The Book of Everyone: customisation isn’t simply slapping a name on a mug

The Book of Everyone is a company that allows you to entirely customise a book for a loved one. Its technology allows you to create unique and meaningful books, combining specific data and information about your subject with beautiful imagery from a wide list of designers and illustrators. Here, writer Janel Torkington takes us through the ideas, technology and meaning of The Book of Everyone.

I remember when I was a little kid, none of the custom keychains ever had my sorta-weird name on them, and feeling unfairly left out. Then getting a bit older and thinking my name was so much cooler for not being on a mass-produced keychain.

A truly personal gift has to be something that you’ve put a little bit of your heart into, which most often means making it by hand. For those of us who still have trouble holding scissors correctly, this can be challenging to the point just buying an Amazon gift card instead.

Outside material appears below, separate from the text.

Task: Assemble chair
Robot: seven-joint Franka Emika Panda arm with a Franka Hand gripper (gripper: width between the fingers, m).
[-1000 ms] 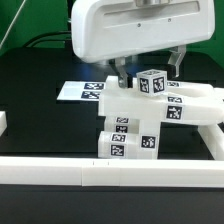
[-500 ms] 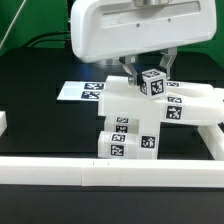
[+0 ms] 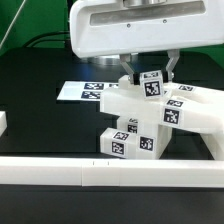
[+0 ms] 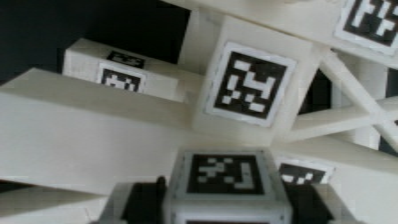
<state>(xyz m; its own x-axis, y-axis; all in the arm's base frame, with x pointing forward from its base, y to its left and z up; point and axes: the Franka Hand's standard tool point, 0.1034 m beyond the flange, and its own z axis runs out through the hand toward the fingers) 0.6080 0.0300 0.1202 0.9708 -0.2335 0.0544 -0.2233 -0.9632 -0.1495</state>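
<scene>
The half-built chair (image 3: 150, 115), a cluster of white tagged parts, sits on the black table (image 3: 40, 110) near its front edge, just behind the white rail (image 3: 60, 172) along that edge. A small tagged block (image 3: 151, 84) sits at its top, and the gripper (image 3: 150, 68) hangs over it with a finger on either side, jaws closed on the block. Behind the chair, the marker board (image 3: 80, 91) lies flat toward the table's middle.

The flat black bench (image 3: 40, 125) is carrying the white blocky plastic chair assembly (image 3: 140, 118), the thin flat white marker board (image 3: 82, 91), and long white border rails (image 3: 90, 171).
</scene>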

So it’s a bit of an odd thing to purchase something personalised, especially as a gift for someone else. It might say their name on it or sport their gemstone, but in the end everyone knows that it came from a mile-high stack of identical twins. Just slapping someone’s name on a mug isn’t enough to make someone feel cherished.

Anything available pre-made in a shop is going to be limited in this way. And really, anything that isn’t open to significant input from the giver is an equally “closed” gift. It’s impossible for any third-party to make anything truly personalised to someone they don’t know, so personalisation businesses try and push people into one of several categories in order to make us fit into ready-made products (“for the sports fan,” “for the movie lover,” etc).

But we think people are much more complex than that. We try to bridge the gap between resigning yourself to just picking up a generic gift at the store and the sheer intimidation of the blank page. We have to make something that’s compelling “out of the box,” but also open enough so that people who want to spend significant time feel they can make it theirs from cover to cover.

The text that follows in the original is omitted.